Birdland Could Use a Dance Floor When the High Society New Orleans Jazz Band Is Playing

Set by set, the band is establishing that New Orleans isn’t just a place but a state of a mind, and a state of music.

Howard Melton
The High Society New Orleans Jazz Band at Birdland Theater. Howard Melton

The High Society New Orleans Jazz Band
Thursdays at Birdland Theater

The history of jazz is more driven by geography than most of us may want to admit. You could say that the High Society New Orleans Jazz Band is a dixieland band, or a 1920s-style hot jazz band, but, as the name indicates, New Orleans jazz is the central ideal to which the band aspires.  

It’s a fairly flexible goal: The group, which has been holding forth on Thursday evenings since March, opened its most recent set with a venerable dixieland warhorse, “Buddy’s Habits,” composed and introduced in 1923 by bandleader Charley Straight but immortalized that same year by King Oliver’s Creole Jazz Band featuring Louis Armstrong.  

At the end of the set, the High Society band played another piece of the same general provenance, Jelly Roll Morton’s 1924 “Shreveport Stomps.” Throughout both, the group played with admirable drive and energy in the best traditional jazz style, so that was a solid move in terms of establishing the basic approach of the group.

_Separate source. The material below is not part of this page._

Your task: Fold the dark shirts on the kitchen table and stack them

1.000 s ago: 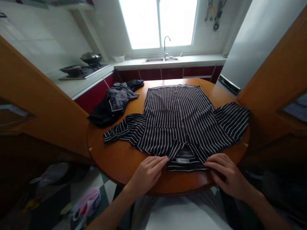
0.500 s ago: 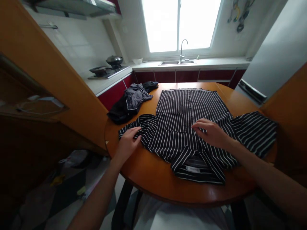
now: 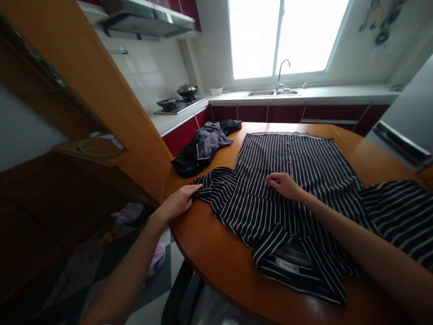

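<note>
A black shirt (image 3: 262,198) with white stripes lies spread on the wooden table (image 3: 194,234), its collar towards me and its hem towards the window. My left hand (image 3: 177,201) rests at the end of the left-side sleeve (image 3: 216,183). Its fingers are stretched over the cuff, with the thumb apart from them. Over the shirt's chest pocket is my right hand (image 3: 284,185), fingers curled in and holding nothing visible. Whether its fingertips touch the cloth is unclear. The other sleeve (image 3: 402,212) extends to the right, beyond my right forearm.
A heap of dark and grey clothes (image 3: 208,144) lies at the table's far left. Beyond stand a stove with a pan (image 3: 187,91), a counter with a sink (image 3: 260,93) and a fridge (image 3: 412,108). A wooden partition (image 3: 142,135) rises close on the left.
The view has turned left. My left hand has moved outward to the sleeve's end and now lies on the cuff. My right hand has shifted left across the shirt, and its fingers have curled in.
</note>
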`<move>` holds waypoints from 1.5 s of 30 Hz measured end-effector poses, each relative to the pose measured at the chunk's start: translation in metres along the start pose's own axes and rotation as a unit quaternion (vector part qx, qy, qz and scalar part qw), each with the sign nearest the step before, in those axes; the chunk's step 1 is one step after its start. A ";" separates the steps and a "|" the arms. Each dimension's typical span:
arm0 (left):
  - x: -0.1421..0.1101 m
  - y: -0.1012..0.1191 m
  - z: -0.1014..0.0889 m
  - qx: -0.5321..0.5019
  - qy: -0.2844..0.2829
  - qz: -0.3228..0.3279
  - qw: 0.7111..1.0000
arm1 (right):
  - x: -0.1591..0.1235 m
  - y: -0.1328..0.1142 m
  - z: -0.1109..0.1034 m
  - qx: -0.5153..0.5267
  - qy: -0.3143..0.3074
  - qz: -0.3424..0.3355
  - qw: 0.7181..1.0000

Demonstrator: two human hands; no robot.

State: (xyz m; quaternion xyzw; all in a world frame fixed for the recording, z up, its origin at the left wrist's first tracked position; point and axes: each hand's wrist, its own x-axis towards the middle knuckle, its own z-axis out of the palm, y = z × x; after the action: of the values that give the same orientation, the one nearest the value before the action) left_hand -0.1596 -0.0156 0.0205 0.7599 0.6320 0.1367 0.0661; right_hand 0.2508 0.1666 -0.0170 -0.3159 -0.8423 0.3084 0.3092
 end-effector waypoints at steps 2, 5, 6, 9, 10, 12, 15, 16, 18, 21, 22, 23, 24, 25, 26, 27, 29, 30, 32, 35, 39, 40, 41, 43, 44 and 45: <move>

Yet New Orleans jazz doesn’t necessary only mean early jazz or 1920s jazz; the High Society band harkens back to the founding fathers, but also to the entire history of jazz in the Crescent City, including the so-called New Orleans Revival of the 1940s and ’50s — the glorious age of Bunk Johnson and George Lewis — and all the subsequent revivals. Anyone who lived in NOLA even in the 1960s could testify there were old-school-style bands that played not only King Oliver and Jelly Roll Morton, but a wide range of pop songs from across the generations, all interpreted in the polyphonic, mostly two-beat style.

F’instance: After “Buddy’s Habits,” bassist Brian Nalepka sallied forth with his first of several features, which turned out to be “Only You (And You Alone),” a 1955 doo wop hit by the Platters. This is precisely the sort of tune that you would have heard in a New Orleans dance hall at the time. The bassist’s other vocal was “On a Cocoanut Island,” a 1936 Hawaiian-style tune famously christened by Louis Armstrong backed by a group called the Polynesians. For this tune, drummer Kevin Dorn played a distinctly Professor Longhair-style Bourbon Street parade beat.

The High Society New Orleans Jazz Band has been playing under this name and in this venue for barely three months, but the core of the group has been together for at least 25 years, playing under the leadership of Woody Allen as well as the late banjo virtuoso Eddy Davis, who served as musical director. Although Mr. Allen toured with most of these players as recently as last summer, the filmmaker and clarinetist plays less frequently now at the age of 88.  

The band is officially led by two player-singers who were raised rather far from New Orleans, pianist Conal Fowkes of Britain and trumpeter Simon Wettenhal of Australia, each of whom sing several times a night. Josh Dunn, who doubles on banjo and guitar, is from Tasmania and was introduced by Mr. Fowkes as “The Wonder From Down Under.”

The group hewed to the roots with a fundamental folk blues, “Corrine, Corrina,” featuring Mr. Wettenhal, and a bluesy ballad titled “Mama’s Gone Goodbye,” by a somewhat less-appreciated Louisiana bandleader, Armand J. Piron. It was famously sung by Peggy Lee but was performed at Birdland as a very danceable instrumental. As with the other pre-modern jazz groups that have regular spots in the Birdland Theater — Vince Giordano’s Nighthawks on Mondays and David Ostwald’s Louis Armstrong Eternity Jazz Band — the only drawback to this attractive space is the lack of a dance floor. 

New Orleans is a town of churches as well as dance halls, and the group played several hymn-inspired pieces of the kind favored by marching bands, starting with the spiritual “What a Friend We Have in Jesus,” sung by Mr. Fowkes and with a moaning solo by trombonist Harvey Tibbs. A traditional funeral mashup of the dirge “Flee As A Bird” was followed by the swinging march “Didn’t He Ramble,” with the band chanting in unison, representing the procession both to and from the cemetery. 

Clarinetist Tom Abbott sang on “Muddy Water,” a 1926 jazz classic with lyrics by a pioneering African American songwriter, Jo Trent. The band concluded by tearing back into the fundamental NOLA canon with Jelly Roll’s nod to the city’s neighbor in the north of the state, “Shreveport.” The longer that the High Society New Orleans Jazz Band keeps going at Birdland, the more firmly it will establish that New Orleans isn’t just a place but a state of a mind, and a state of music.